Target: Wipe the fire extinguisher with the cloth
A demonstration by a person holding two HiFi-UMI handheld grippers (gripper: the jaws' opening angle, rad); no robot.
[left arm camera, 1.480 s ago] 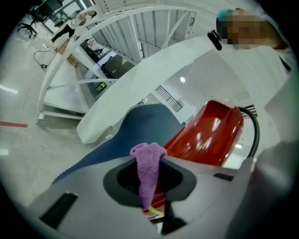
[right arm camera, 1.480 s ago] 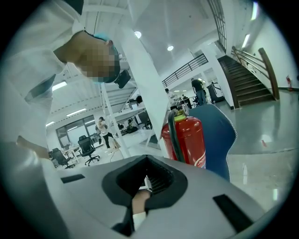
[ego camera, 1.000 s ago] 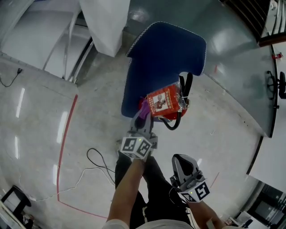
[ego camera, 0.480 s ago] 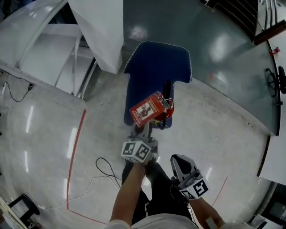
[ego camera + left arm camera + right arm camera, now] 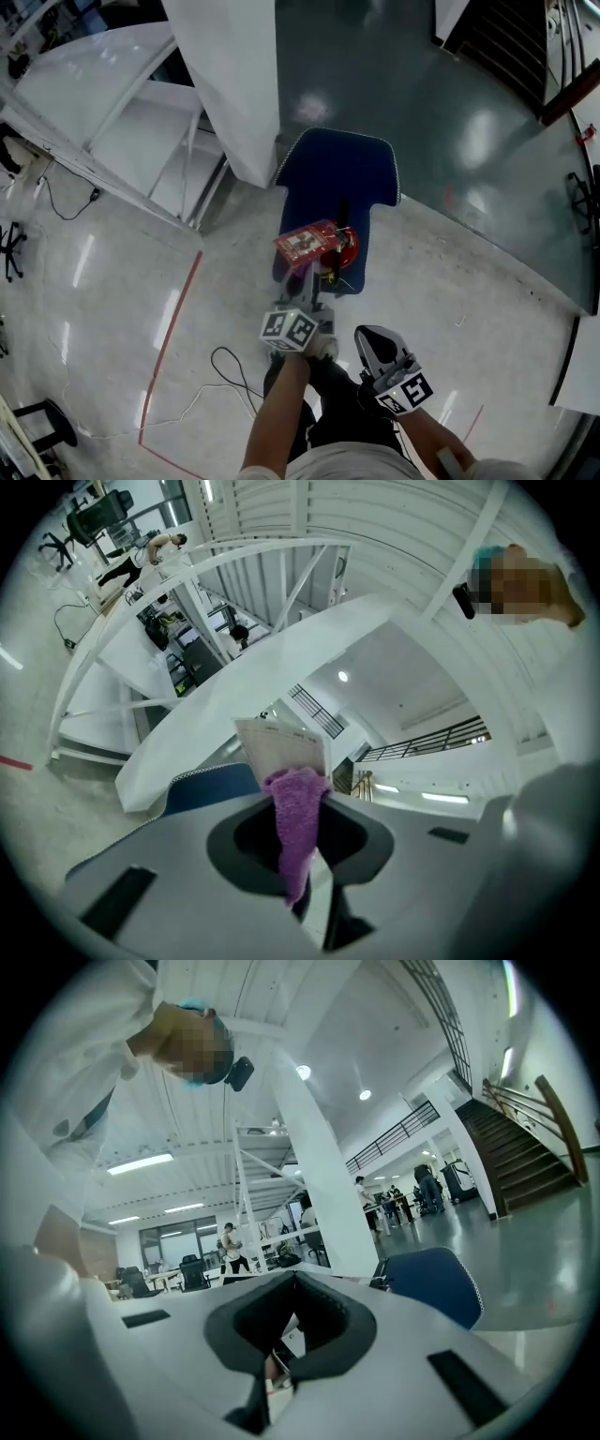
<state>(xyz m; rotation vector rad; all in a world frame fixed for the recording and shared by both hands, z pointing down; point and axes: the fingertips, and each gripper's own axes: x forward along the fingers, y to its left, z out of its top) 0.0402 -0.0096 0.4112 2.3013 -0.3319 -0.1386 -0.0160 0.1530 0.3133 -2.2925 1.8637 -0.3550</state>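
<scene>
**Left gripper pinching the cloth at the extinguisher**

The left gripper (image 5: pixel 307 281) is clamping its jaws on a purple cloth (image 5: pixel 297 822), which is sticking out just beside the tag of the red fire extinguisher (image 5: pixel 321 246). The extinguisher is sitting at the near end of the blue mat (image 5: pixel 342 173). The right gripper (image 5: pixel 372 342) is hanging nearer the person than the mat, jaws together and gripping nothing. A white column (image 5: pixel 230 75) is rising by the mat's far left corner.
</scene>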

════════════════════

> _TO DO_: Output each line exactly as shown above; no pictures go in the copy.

> _TASK OUTPUT_:
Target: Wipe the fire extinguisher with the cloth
A demonstration by a person holding two HiFi-UMI handheld grippers (gripper: the jaws' opening angle, rad); no robot.
[left arm camera, 1.480 s ago] 
[right arm camera, 1.480 s ago] 
[ego camera, 1.000 s ago] 
[ego camera, 0.480 s ago] 
[ego camera + left arm camera + right arm camera, now] 
<state>(xyz m; rotation vector rad; all in a world frame fixed for the recording and shared by both hands, z pointing down; point and axes: the fingertips, and each gripper's own axes: x forward along the fingers, y to its left, z out of its top) 0.0402 -0.0096 0.4112 2.3013 -0.3319 -0.1386 -0.0160 0.1530 0.3133 -2.2925 1.8637 -0.3550</state>
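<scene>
**Left gripper pinching the cloth at the extinguisher**

The left gripper (image 5: pixel 307 281) is clamping its jaws on a purple cloth (image 5: pixel 297 822), which is sticking out just beside the tag of the red fire extinguisher (image 5: pixel 321 246). The extinguisher is sitting at the near end of the blue mat (image 5: pixel 342 173). The right gripper (image 5: pixel 372 342) is hanging nearer the person than the mat, jaws together and gripping nothing. A white column (image 5: pixel 230 75) is rising by the mat's far left corner.
</scene>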

This answer has been given in full.